- REQUIREMENT -
Each line from the first down to the one containing "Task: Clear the" should be returned exactly as it appears below.
:: DATA EXTRACTS ::
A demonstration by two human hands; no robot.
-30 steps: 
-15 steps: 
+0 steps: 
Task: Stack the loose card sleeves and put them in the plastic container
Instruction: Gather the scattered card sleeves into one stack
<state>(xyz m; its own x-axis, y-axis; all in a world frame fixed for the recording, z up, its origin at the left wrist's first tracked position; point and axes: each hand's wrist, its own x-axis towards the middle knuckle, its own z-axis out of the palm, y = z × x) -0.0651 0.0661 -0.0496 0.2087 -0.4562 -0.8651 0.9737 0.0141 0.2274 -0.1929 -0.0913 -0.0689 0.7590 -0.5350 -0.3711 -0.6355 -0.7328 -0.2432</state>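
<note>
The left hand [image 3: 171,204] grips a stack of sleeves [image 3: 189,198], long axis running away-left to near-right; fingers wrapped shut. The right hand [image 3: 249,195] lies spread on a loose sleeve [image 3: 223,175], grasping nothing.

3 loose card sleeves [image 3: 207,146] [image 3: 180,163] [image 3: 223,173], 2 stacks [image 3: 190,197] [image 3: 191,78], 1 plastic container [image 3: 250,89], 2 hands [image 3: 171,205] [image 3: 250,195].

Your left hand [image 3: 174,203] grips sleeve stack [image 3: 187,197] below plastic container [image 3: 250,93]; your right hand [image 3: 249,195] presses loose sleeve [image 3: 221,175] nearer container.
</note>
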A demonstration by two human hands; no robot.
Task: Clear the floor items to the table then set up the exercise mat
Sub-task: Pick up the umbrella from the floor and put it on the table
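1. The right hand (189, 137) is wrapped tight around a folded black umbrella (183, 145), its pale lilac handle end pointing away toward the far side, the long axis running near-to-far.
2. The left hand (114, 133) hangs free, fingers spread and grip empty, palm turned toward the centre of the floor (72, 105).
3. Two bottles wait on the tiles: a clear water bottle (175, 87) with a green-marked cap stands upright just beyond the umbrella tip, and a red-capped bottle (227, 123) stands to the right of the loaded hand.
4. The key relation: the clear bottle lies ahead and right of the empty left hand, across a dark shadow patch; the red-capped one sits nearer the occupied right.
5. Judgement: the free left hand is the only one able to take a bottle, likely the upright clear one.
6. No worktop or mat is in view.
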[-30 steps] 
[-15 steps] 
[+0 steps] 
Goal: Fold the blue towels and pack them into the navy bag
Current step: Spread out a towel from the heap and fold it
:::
- RESULT OF THE TASK -
A demonstration by two human hands; no robot.
-30 steps: 
-15 steps: 
+0 steps: 
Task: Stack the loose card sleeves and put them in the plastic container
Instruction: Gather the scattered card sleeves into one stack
<state>(xyz m; its own x-axis, y-axis; all in a world frame fixed for the recording, z up, its origin at the left wrist's first tracked position; point and axes: each hand's wrist, its own x-axis towards the middle knuckle, its own z-axis out of the palm, y = z × x) -0.0651 0.0661 -0.0496 0.2087 -0.4562 -0.8651 0.9737 0.0141 0.2274 -0.1929 -0.0913 -0.0689 0.7590 -0.5350 -0.3711 -0.6355 -0.7328 -0.2432</state>
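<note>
The left hand [image 3: 171,204] grips a stack of sleeves [image 3: 189,198], long axis running away-left to near-right; fingers wrapped shut. The right hand [image 3: 249,195] lies spread on a loose sleeve [image 3: 223,175], grasping nothing.

3 loose card sleeves [image 3: 207,146] [image 3: 180,163] [image 3: 223,173], 2 stacks [image 3: 190,197] [image 3: 191,78], 1 plastic container [image 3: 250,89], 2 hands [image 3: 171,205] [image 3: 250,195].

Your left hand [image 3: 174,203] grips sleeve stack [image 3: 187,197] below plastic container [image 3: 250,93]; your right hand [image 3: 249,195] presses loose sleeve [image 3: 221,175] nearer container.
</note>
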A demonstration by two human hands; no robot.
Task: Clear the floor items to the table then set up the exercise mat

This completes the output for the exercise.